• _EXERCISE DESCRIPTION_
The line containing "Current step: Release" and every line after it, through the end of the material: copy these exactly and nothing else, leaving pictures out.

= Beginning of Section =

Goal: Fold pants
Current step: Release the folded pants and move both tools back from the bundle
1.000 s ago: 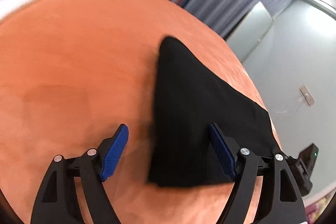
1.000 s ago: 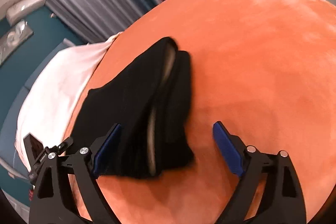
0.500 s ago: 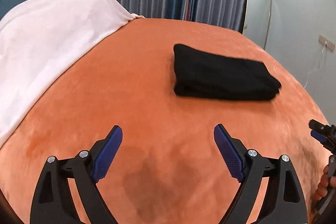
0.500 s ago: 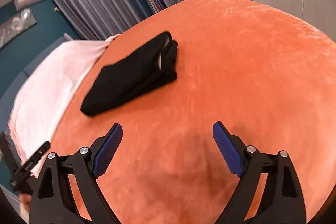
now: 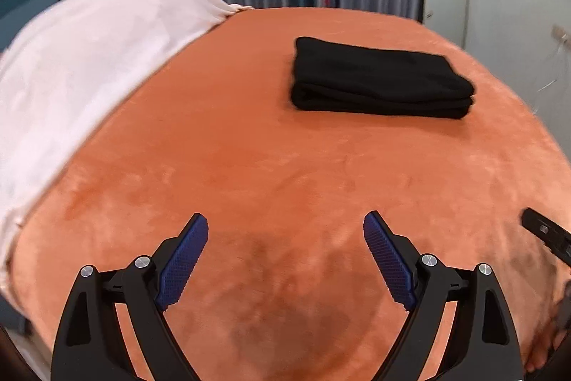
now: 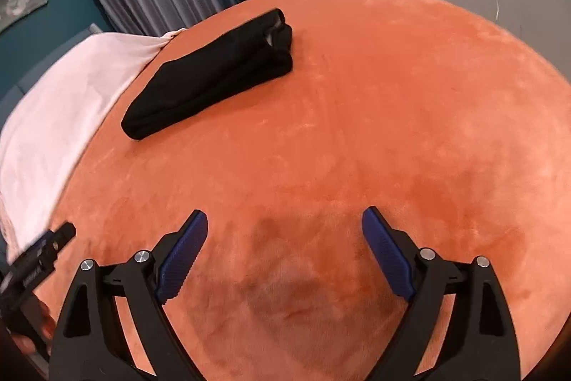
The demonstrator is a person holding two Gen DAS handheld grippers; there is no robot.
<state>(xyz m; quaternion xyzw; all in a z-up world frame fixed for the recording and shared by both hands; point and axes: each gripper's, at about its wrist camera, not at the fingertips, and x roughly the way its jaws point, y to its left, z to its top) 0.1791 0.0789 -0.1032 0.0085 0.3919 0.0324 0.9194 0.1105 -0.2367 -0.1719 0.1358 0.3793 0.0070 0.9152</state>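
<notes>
Fingers [image 5: 185, 256] spread (both grippers), angled down | pants [image 5: 378, 77] folded, apart

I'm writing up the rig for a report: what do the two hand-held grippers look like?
Both match. The left hand-held gripper and the right hand-held gripper have black angular frames with triangular cut-outs, silver round bolt heads at the joints, and two fingers faced with ribbed blue pads. No cables or sleeves show. The left one, seen from the right camera, bears small white lettering, too blurred to read.

Left gripper [image 5: 285, 227], right gripper [image 6: 284, 225] — black frames, silver screws, ribbed blue jaws; lettering on frame, unreadable.
</notes>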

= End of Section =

• _TASK OUTPUT_
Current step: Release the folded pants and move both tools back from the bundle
1.000 s ago: 
1.000 s ago: 
0.500 s ago: 
0.500 s ago: 
now: 
now: 
The demonstrator is a person holding two Gen DAS handheld grippers; there is no robot.
<state>(xyz m; quaternion xyzw; all in a z-up world frame fixed for the recording and shared by both hands; point and axes: each gripper's, at about its wrist camera, not at the fingertips, and x roughly the way its jaws point, y to its left, z to its top) 0.1791 0.0789 -0.1032 0.0085 0.3919 0.0324 0.9194 0.1105 -0.2367 -0.1719 0.1358 0.3793 0.0070 0.9152</state>
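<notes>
Fingers [image 5: 185, 256] spread (both grippers), angled down | pants [image 5: 378, 77] folded, apart

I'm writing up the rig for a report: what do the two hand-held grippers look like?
Both match. The left hand-held gripper and the right hand-held gripper have black angular frames with triangular cut-outs, silver round bolt heads at the joints, and two fingers faced with ribbed blue pads. No cables or sleeves show. The left one, seen from the right camera, bears small white lettering, too blurred to read.

Left gripper [image 5: 285, 227], right gripper [image 6: 284, 225] — black frames, silver screws, ribbed blue jaws; lettering on frame, unreadable.
</notes>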

No additional output is needed.